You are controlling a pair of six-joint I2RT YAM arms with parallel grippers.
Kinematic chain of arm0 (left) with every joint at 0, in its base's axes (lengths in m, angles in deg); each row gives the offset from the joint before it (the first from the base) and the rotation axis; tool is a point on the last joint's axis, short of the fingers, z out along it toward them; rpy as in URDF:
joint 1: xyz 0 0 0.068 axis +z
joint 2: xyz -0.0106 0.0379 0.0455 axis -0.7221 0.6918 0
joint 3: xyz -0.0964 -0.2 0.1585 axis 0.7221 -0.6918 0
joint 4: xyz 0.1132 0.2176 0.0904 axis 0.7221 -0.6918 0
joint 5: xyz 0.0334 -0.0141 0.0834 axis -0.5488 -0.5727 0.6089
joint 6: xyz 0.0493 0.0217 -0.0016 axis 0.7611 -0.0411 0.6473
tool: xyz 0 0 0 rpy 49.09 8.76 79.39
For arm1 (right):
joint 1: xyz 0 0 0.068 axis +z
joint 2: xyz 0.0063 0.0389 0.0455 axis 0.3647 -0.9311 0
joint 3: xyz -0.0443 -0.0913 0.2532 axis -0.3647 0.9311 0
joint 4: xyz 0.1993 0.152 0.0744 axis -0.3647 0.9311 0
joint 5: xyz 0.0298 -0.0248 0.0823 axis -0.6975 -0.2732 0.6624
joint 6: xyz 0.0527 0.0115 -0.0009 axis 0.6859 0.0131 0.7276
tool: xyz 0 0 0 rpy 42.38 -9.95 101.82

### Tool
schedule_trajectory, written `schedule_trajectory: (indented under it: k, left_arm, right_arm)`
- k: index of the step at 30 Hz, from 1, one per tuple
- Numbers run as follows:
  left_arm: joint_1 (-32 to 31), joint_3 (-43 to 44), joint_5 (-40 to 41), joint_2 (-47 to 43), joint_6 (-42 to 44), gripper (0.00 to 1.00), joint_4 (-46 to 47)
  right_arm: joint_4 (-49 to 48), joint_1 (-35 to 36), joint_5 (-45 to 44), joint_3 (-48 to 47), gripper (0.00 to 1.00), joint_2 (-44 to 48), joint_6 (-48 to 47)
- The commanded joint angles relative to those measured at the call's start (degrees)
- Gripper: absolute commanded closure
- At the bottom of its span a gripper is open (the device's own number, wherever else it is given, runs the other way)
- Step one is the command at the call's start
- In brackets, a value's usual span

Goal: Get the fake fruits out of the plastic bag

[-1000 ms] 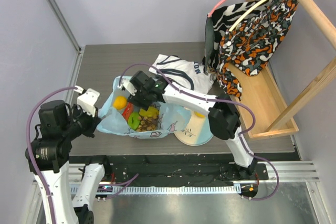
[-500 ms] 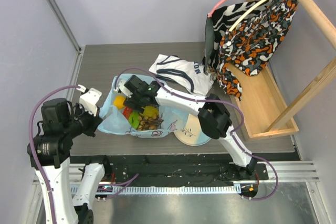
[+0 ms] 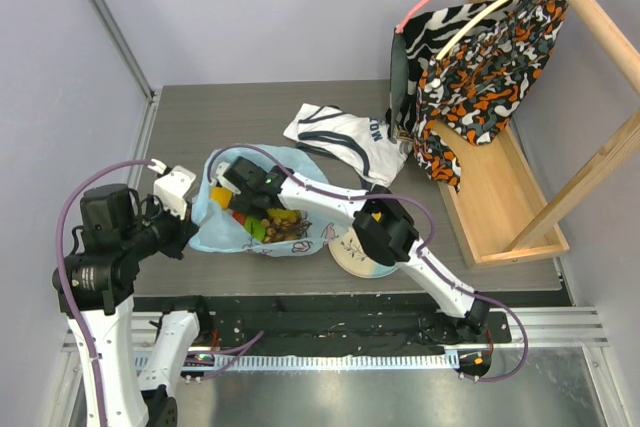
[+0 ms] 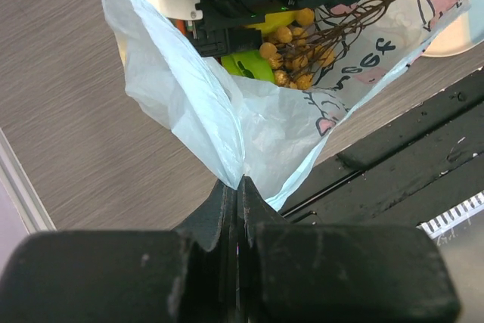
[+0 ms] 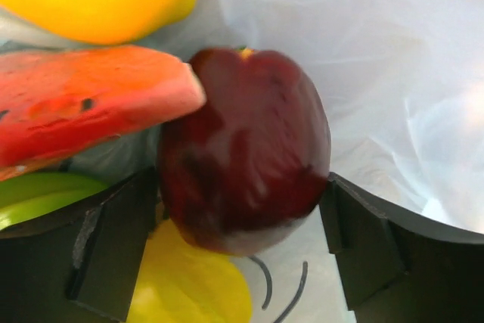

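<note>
Red apple point(image 5: 242, 149) inside the plastic bag point(image 4: 189, 88) on the table point(image 3: 200, 117), between the open right fingers point(image 5: 113, 255): close squarely across its widest part, clear of the watermelon slice point(image 5: 83, 104), with left fingers point(image 4: 204, 221) clamped shut on the bag's edge.

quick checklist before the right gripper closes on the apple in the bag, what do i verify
1. Left gripper shut on the plastic bag edge, mouth held open: ok.
2. Right gripper open inside the bag: ok.
3. Red apple sits between the jaws, one on each side: ok.
4. Watermelon slice clear of the apple: not ok, its tip overlaps the apple's upper left.
5. Bag film out of the pinch: cannot tell, film lies close behind the apple.
6. Plate free for a drop: cannot tell, the right arm covers part of it.
</note>
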Motion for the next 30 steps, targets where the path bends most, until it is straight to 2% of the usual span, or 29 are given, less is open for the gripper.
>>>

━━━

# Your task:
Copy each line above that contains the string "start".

# Exercise answer:
- The commanded joint angles relative to those measured at the call's start (degrees)
- Step one is the command at the call's start

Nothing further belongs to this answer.